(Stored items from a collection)
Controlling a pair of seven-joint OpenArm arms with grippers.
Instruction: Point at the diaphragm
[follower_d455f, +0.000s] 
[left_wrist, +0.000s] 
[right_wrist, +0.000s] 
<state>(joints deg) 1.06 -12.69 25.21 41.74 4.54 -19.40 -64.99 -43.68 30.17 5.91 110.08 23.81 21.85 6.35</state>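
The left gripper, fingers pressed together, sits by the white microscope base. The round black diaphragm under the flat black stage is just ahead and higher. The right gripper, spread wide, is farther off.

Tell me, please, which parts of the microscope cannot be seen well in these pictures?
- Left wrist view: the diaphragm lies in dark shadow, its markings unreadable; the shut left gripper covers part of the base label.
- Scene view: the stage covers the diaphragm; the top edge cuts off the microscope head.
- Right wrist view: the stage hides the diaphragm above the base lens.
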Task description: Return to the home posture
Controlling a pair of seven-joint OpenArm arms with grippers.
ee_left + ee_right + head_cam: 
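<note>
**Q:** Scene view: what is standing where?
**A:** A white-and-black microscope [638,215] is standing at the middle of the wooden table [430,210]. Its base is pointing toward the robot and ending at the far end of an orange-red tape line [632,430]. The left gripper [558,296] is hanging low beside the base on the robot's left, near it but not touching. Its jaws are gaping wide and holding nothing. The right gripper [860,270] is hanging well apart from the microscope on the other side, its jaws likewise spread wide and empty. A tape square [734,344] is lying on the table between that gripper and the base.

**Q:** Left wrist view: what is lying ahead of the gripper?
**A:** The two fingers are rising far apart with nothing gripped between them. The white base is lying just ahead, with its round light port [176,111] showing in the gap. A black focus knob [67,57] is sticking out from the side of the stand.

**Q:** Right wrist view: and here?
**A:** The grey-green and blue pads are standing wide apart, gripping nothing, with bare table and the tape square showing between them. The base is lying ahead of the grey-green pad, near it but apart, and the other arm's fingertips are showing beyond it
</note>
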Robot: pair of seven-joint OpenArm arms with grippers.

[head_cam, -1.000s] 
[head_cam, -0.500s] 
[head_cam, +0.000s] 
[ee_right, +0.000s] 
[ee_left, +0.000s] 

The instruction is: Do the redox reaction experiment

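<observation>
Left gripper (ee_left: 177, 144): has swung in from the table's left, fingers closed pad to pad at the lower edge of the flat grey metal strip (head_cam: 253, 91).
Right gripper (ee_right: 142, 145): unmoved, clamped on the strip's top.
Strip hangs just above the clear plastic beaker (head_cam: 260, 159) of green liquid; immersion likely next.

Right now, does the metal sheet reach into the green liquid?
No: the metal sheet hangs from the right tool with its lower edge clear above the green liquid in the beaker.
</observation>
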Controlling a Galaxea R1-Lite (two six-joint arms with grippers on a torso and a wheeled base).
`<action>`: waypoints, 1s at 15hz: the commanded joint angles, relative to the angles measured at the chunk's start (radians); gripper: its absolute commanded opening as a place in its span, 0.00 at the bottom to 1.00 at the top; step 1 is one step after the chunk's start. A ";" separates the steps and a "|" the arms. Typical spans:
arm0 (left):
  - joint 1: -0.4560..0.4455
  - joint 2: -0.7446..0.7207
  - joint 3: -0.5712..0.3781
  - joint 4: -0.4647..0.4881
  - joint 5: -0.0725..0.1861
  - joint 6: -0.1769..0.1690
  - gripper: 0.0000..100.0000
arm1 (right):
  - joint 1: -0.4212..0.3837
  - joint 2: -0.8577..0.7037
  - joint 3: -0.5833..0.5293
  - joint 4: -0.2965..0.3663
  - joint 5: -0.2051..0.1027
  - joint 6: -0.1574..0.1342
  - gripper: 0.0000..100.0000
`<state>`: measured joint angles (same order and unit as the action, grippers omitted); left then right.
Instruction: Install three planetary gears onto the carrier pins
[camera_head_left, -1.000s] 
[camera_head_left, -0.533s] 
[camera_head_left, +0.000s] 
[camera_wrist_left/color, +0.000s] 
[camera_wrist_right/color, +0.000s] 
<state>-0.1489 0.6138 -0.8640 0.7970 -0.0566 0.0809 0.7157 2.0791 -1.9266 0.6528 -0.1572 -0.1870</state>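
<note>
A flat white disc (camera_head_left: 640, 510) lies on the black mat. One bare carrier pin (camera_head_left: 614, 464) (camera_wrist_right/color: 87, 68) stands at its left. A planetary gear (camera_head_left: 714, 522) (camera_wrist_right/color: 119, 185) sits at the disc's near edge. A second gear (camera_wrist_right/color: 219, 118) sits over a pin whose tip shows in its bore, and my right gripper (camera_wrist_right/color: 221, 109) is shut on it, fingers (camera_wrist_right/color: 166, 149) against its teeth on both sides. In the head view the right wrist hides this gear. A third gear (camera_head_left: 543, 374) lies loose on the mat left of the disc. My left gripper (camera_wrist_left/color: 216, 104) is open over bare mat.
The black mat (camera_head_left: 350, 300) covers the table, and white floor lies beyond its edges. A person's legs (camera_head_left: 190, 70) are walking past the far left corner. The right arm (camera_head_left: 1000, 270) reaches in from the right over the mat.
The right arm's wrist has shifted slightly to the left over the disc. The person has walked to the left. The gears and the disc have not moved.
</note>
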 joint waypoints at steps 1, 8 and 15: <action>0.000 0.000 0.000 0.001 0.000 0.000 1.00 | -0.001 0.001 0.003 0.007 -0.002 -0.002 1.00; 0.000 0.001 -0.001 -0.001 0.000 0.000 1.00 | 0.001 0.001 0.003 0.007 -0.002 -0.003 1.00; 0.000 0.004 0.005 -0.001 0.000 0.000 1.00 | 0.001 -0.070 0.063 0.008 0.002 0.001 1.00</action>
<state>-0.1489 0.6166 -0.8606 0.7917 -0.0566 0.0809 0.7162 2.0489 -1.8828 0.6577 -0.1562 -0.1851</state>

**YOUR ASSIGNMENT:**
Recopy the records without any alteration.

**COMPLETED TASK:**
Controlling a pair of seven-joint OpenArm arms with grippers.
Instruction: Point at the diaphragm
[follower_d455f, +0.000s] 
[left_wrist, +0.000s] 
[right_wrist, +0.000s] 
<state>(joints deg) 1.06 -12.69 25.21 41.74 4.54 -19.40 -64.99 -43.68 30.17 5.91 110.08 23.81 21.85 6.35</state>
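The left gripper, fingers pressed together, sits by the white microscope base. The round black diaphragm under the flat black stage is just ahead and higher. The right gripper, spread wide, is farther off.

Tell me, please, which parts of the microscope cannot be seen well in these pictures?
- Left wrist view: the diaphragm lies in dark shadow, its markings unreadable; the shut left gripper covers part of the base label.
- Scene view: the stage covers the diaphragm; the top edge cuts off the microscope head.
- Right wrist view: the stage hides the diaphragm above the base lens.
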Task description: Return to the home posture
Controlling a pair of seven-joint OpenArm arms with grippers.
ee_left + ee_right + head_cam: 
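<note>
**Q:** Scene view: what is standing where?
**A:** A white-and-black microscope [638,215] is standing at the middle of the wooden table [430,210]. Its base is pointing toward the robot and ending at the far end of an orange-red tape line [632,430]. The left gripper [558,296] is hanging low beside the base on the robot's left, near it but not touching. Its jaws are gaping wide and holding nothing. The right gripper [860,270] is hanging well apart from the microscope on the other side, its jaws likewise spread wide and empty. A tape square [734,344] is lying on the table between that gripper and the base.

**Q:** Left wrist view: what is lying ahead of the gripper?
**A:** The two fingers are rising far apart with nothing gripped between them. The white base is lying just ahead, with its round light port [176,111] showing in the gap. A black focus knob [67,57] is sticking out from the side of the stand.

**Q:** Right wrist view: and here?
**A:** The grey-green and blue pads are standing wide apart, gripping nothing, with bare table and the tape square showing between them. The base is lying ahead of the grey-green pad, near it but apart, and the other arm's fingertips are showing beyond it
</note>
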Robot: pair of seven-joint OpenArm arms with grippers.

[head_cam, -1.000s] 
[head_cam, -0.500s] 
[head_cam, +0.000s] 
[ee_right, +0.000s] 
[ee_left, +0.000s] 

The instruction is: Do the redox reaction experiment

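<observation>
Left gripper (ee_left: 177, 144): has swung in from the table's left, fingers closed pad to pad at the lower edge of the flat grey metal strip (head_cam: 253, 91).
Right gripper (ee_right: 142, 145): unmoved, clamped on the strip's top.
Strip hangs just above the clear plastic beaker (head_cam: 260, 159) of green liquid; immersion likely next.

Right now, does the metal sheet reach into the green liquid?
No: the metal sheet hangs from the right tool with its lower edge clear above the green liquid in the beaker.
</observation>
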Controlling a Galaxea R1-Lite (two six-joint arms with grippers on a torso and a wheeled base).
`<action>`: waypoints, 1s at 15hz: the commanded joint angles, relative to the angles measured at the chunk's start (radians); gripper: its absolute commanded opening as a place in its span, 0.00 at the bottom to 1.00 at the top; step 1 is one step after the chunk's start. A ";" separates the steps and a "|" the arms. Typical spans:
arm0 (left):
  - joint 1: -0.4560..0.4455
  - joint 2: -0.7446..0.7207
  - joint 3: -0.5712..0.3781
  - joint 4: -0.4647..0.4881
  - joint 5: -0.0725..0.1861
  - joint 6: -0.1769..0.1690
  - gripper: 0.0000..100.0000
arm1 (right):
  - joint 1: -0.4212..0.3837
  - joint 2: -0.8577..0.7037
  - joint 3: -0.5833..0.5293
  - joint 4: -0.2965..0.3663
  - joint 5: -0.2051..0.1027
  - joint 6: -0.1574..0.1342
  - gripper: 0.0000..100.0000
`<state>`: measured joint angles (same order and unit as the action, grippers omitted); left then right.
Instruction: Install three planetary gears onto the carrier pins
[camera_head_left, -1.000s] 
[camera_head_left, -0.533s] 
[camera_head_left, +0.000s] 
[camera_wrist_left/color, +0.000s] 
[camera_wrist_right/color, +0.000s] 
<state>-0.1489 0.6138 -0.8640 0.7970 -0.0566 0.0809 0.7157 2.0791 -1.9266 0.6528 -0.1572 -0.1870</state>
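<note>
A flat white disc (camera_head_left: 640, 510) lies on the black mat. One bare carrier pin (camera_head_left: 614, 464) (camera_wrist_right/color: 87, 68) stands at its left. A planetary gear (camera_head_left: 714, 522) (camera_wrist_right/color: 119, 185) sits at the disc's near edge. A second gear (camera_wrist_right/color: 219, 118) sits over a pin whose tip shows in its bore, and my right gripper (camera_wrist_right/color: 221, 109) is shut on it, fingers (camera_wrist_right/color: 166, 149) against its teeth on both sides. In the head view the right wrist hides this gear. A third gear (camera_head_left: 543, 374) lies loose on the mat left of the disc. My left gripper (camera_wrist_left/color: 216, 104) is open over bare mat.
The black mat (camera_head_left: 350, 300) covers the table, and white floor lies beyond its edges. A person's legs (camera_head_left: 190, 70) are walking past the far left corner. The right arm (camera_head_left: 1000, 270) reaches in from the right over the mat.
The right arm's wrist has shifted slightly to the left over the disc. The person has walked to the left. The gears and the disc have not moved.
</note>
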 joint waypoints at steps 1, 8 and 15: <action>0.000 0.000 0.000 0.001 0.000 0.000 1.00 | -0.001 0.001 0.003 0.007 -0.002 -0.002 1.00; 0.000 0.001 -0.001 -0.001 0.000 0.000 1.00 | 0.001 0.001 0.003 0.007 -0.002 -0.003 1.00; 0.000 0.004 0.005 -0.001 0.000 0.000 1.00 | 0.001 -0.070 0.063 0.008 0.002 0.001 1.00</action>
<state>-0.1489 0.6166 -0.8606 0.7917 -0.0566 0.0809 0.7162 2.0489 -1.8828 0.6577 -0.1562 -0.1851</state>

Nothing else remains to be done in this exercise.